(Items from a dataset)

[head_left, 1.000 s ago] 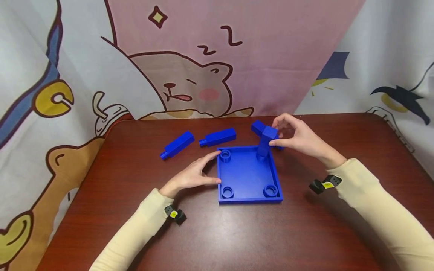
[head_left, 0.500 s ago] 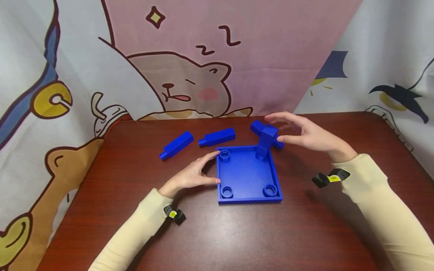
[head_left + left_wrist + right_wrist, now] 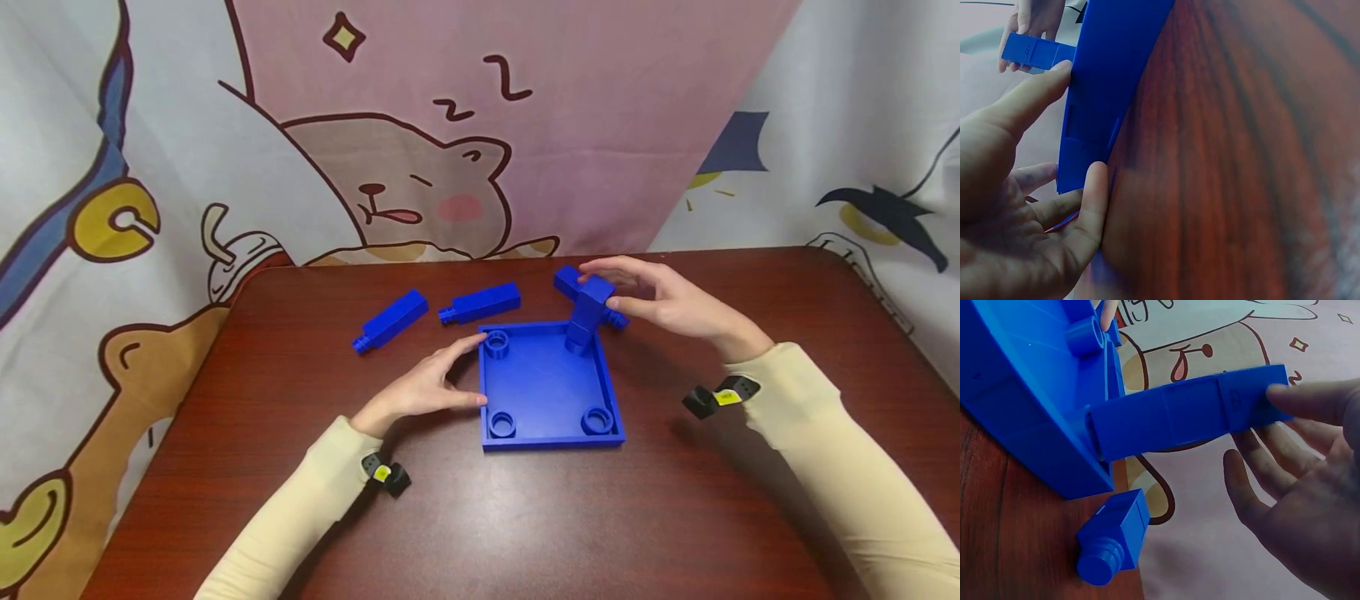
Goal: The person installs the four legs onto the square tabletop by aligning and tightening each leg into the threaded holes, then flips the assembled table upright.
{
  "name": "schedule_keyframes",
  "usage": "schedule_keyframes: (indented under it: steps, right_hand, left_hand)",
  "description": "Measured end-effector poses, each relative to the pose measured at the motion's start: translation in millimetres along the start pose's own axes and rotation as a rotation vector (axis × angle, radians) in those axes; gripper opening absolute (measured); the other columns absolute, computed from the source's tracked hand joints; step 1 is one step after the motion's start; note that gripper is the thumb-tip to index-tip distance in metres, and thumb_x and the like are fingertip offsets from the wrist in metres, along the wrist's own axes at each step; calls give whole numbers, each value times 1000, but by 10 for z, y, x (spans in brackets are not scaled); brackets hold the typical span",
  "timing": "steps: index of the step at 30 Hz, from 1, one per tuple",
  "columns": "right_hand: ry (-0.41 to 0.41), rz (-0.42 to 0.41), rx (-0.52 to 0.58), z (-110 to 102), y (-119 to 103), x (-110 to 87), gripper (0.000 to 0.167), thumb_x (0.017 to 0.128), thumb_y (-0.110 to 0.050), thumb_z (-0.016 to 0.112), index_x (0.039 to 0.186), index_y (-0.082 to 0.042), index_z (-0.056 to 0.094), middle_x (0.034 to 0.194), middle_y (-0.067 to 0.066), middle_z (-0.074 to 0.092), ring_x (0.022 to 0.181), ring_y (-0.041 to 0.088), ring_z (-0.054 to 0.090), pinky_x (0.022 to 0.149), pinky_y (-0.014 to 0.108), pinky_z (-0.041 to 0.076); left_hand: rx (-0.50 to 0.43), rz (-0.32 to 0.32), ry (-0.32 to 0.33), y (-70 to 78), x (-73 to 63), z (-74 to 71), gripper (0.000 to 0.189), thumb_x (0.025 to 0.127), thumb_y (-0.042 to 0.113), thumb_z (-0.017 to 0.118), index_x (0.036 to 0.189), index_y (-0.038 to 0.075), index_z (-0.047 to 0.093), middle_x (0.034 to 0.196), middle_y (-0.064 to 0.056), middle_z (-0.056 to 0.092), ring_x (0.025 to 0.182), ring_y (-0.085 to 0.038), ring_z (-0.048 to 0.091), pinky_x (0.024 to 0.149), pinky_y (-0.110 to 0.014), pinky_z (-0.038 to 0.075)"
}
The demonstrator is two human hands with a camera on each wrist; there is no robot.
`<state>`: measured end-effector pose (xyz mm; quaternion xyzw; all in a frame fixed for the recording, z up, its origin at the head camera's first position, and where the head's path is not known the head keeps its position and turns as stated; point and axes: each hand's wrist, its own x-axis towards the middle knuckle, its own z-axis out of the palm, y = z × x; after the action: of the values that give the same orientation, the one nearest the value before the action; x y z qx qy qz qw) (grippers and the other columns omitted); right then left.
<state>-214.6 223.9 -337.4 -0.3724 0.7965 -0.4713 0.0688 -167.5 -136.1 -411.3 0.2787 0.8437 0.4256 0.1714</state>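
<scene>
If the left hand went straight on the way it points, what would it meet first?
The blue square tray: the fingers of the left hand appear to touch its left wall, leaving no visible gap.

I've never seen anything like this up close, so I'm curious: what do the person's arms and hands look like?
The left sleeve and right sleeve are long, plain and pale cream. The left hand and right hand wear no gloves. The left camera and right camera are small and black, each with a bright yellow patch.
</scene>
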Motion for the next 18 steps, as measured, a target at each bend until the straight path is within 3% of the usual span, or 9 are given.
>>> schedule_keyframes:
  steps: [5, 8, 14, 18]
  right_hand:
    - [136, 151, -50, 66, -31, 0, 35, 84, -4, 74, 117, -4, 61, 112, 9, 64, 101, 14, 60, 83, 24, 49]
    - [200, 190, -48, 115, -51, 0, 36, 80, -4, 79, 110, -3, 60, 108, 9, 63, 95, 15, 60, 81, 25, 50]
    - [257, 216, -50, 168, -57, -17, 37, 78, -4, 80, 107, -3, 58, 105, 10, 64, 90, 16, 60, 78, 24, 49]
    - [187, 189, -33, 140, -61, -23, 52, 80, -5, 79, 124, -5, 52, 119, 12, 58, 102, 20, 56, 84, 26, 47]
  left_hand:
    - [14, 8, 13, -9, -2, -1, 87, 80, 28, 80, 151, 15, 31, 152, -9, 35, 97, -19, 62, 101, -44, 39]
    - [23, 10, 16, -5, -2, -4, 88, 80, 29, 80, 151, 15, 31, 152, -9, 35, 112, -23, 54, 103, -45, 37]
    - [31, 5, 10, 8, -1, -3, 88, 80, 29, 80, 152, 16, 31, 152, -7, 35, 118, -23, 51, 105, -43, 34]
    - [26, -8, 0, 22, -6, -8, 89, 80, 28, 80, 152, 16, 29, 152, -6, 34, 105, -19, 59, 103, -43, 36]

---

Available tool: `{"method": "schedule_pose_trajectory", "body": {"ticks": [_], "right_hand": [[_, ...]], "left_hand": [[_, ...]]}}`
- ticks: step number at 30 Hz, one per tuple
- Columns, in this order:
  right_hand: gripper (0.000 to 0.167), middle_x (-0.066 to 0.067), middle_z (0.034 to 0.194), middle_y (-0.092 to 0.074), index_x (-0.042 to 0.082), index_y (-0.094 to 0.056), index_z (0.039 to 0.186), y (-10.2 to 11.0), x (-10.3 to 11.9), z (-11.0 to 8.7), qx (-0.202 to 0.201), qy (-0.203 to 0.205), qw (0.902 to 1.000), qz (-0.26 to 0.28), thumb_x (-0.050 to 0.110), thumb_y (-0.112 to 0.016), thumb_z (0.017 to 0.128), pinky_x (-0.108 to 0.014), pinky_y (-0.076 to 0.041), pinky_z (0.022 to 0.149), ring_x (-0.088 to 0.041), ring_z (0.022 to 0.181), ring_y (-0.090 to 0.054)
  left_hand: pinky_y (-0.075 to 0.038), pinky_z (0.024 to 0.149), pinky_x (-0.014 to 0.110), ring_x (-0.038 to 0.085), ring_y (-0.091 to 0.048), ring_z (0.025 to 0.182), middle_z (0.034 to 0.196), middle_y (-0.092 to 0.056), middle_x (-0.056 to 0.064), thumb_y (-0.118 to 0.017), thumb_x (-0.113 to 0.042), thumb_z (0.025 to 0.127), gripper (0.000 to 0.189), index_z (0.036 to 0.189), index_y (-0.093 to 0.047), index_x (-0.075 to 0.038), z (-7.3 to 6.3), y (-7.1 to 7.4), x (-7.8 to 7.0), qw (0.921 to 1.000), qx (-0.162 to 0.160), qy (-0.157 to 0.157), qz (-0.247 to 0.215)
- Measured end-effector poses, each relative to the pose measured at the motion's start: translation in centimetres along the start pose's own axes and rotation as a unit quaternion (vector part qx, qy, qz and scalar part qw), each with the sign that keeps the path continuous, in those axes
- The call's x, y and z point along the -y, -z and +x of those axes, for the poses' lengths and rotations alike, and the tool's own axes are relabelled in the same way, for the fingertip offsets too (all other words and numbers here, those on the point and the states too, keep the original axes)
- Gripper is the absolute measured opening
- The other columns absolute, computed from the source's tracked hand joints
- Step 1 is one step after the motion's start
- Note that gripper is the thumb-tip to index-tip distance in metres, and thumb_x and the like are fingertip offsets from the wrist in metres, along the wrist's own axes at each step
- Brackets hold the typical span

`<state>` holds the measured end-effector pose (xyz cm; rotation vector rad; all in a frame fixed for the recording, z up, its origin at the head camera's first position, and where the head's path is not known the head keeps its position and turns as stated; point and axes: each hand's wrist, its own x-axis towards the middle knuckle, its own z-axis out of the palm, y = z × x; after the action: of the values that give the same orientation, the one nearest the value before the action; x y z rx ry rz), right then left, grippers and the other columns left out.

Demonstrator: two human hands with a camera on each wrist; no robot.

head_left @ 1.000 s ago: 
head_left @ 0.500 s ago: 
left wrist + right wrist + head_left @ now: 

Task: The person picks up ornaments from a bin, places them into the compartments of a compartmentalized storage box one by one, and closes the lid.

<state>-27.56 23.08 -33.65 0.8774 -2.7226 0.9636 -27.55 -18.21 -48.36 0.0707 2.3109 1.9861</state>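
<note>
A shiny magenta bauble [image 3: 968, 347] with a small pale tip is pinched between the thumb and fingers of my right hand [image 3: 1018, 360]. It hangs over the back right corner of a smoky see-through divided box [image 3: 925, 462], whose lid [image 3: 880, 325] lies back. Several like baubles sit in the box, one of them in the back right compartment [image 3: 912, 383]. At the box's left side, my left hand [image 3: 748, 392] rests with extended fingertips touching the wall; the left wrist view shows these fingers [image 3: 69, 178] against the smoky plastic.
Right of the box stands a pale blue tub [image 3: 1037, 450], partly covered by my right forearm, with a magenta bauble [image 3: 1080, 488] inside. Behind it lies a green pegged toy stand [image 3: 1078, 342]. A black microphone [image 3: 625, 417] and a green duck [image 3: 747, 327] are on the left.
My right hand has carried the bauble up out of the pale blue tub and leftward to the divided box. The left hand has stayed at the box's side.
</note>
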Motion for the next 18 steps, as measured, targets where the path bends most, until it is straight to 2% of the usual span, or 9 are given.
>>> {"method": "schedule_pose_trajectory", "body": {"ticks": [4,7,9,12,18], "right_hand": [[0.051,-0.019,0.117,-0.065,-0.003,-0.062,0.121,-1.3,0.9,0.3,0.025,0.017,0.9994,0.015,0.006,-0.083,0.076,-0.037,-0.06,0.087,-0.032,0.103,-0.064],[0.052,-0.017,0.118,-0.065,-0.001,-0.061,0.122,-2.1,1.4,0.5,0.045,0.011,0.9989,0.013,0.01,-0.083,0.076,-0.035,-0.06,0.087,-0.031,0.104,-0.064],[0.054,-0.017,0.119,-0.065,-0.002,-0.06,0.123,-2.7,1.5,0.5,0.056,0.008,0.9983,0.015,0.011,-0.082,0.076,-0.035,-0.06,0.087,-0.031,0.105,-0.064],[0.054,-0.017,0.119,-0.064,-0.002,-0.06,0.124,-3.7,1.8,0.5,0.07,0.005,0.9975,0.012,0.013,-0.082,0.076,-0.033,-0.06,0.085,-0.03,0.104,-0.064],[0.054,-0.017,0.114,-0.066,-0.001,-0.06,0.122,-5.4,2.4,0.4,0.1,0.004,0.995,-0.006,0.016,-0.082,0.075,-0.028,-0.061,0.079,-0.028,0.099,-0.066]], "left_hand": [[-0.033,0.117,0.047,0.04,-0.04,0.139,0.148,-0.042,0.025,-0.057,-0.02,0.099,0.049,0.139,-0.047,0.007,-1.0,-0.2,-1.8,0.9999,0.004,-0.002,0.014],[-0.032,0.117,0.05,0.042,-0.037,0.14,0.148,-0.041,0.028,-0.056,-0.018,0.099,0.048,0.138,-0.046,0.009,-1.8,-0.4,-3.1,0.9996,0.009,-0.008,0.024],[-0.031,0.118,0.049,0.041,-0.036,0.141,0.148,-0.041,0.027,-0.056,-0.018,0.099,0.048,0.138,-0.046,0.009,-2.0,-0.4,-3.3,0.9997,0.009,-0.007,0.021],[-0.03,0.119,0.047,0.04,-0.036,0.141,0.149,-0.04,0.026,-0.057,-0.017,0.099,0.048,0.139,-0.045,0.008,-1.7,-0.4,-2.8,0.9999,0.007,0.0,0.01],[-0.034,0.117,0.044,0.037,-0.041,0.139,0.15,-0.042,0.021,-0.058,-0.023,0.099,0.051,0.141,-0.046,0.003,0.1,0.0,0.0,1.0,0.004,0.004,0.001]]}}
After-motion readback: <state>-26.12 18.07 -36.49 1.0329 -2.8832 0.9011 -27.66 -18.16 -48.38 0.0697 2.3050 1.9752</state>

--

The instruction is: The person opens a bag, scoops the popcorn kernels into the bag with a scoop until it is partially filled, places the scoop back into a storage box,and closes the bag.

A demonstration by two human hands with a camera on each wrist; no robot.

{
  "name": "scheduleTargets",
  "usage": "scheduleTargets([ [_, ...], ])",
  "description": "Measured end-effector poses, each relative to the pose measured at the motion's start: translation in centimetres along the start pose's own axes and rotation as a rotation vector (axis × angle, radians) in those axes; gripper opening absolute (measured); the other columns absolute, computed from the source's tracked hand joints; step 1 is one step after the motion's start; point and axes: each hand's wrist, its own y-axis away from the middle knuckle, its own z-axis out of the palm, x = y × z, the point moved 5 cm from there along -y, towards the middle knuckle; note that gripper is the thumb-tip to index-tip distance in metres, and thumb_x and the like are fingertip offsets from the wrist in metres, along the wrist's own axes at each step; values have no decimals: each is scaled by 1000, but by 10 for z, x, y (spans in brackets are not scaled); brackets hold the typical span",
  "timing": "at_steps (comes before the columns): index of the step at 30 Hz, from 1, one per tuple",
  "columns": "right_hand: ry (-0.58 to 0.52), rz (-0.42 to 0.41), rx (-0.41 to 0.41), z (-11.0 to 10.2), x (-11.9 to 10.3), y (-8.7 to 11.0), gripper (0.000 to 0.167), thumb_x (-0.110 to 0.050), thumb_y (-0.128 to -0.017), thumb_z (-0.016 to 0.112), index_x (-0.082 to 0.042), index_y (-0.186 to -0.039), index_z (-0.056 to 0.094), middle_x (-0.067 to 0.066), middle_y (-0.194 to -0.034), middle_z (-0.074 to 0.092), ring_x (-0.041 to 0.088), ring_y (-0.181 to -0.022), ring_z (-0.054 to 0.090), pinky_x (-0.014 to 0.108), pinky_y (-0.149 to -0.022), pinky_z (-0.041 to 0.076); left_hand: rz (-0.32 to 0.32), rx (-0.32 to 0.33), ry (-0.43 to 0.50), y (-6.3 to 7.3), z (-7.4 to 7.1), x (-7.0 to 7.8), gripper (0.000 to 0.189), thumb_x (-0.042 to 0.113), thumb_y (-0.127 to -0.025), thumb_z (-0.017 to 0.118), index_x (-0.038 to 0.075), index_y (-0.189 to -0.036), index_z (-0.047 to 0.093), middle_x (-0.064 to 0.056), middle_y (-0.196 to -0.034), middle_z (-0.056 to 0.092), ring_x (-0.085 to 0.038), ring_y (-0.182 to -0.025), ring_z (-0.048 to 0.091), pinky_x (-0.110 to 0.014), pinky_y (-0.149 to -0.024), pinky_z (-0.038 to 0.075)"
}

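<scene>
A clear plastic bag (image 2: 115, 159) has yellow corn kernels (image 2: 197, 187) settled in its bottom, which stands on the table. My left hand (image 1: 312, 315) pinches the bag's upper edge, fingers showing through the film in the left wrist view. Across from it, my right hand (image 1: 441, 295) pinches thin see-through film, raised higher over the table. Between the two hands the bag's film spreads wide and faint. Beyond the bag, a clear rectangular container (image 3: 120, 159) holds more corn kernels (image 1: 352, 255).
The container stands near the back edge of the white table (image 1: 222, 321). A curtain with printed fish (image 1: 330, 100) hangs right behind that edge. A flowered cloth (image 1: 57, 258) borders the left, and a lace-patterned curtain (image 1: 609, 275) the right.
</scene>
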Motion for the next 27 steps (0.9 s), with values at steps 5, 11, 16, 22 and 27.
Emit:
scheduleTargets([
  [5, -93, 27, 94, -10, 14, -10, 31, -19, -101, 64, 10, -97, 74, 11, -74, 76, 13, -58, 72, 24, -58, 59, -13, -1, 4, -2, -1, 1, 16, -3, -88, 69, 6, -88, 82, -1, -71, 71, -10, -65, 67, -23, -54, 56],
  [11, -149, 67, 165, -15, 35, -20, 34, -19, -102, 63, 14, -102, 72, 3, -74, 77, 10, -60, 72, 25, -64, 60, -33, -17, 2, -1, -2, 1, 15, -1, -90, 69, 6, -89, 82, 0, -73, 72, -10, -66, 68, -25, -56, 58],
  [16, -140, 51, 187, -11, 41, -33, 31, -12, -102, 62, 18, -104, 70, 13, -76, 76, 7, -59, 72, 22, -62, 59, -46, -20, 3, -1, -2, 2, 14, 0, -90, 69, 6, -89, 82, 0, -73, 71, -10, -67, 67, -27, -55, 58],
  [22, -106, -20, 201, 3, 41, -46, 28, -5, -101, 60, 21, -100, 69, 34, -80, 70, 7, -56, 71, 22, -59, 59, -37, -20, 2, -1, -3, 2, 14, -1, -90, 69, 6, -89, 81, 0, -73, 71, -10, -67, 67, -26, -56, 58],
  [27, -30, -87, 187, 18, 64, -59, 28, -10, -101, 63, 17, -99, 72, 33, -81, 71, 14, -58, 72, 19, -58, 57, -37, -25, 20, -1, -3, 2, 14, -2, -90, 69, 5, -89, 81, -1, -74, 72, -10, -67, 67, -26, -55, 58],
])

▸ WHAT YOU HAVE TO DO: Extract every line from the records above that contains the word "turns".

▸ REPLY TO THE EXERCISE:
`<state>`: measured end-effector pose (xyz mm; quaternion xyzw; all in a frame fixed for the recording, z up, its origin at the head camera's first position, and where the head's path is not known the head keeps its position and turns as stated; point and axes: each hand's wrist, its own x-axis towards the middle knuckle, its own z-axis out of the palm, y = z × x; after the action: of the values that give the same orientation, the one nearest the value before the action; x y z qx qy qz qw) (grippers and the other columns omitted); right then left.
`<state>` holds the measured end-effector pose (xyz cm; rotation vector rad; all in a frame fixed for the recording, z up, its origin at the head camera's first position, and where the head's path is not known the head keeps its position and turns as stated; point and axes: each hand's wrist, its own x-axis towards the middle knuckle, its own z-axis out of the palm, y = z × x; after the action: of the values that give the same orientation, the one nearest the value before the action; x y z rx ry rz), right then left, grippers and the other columns left out.

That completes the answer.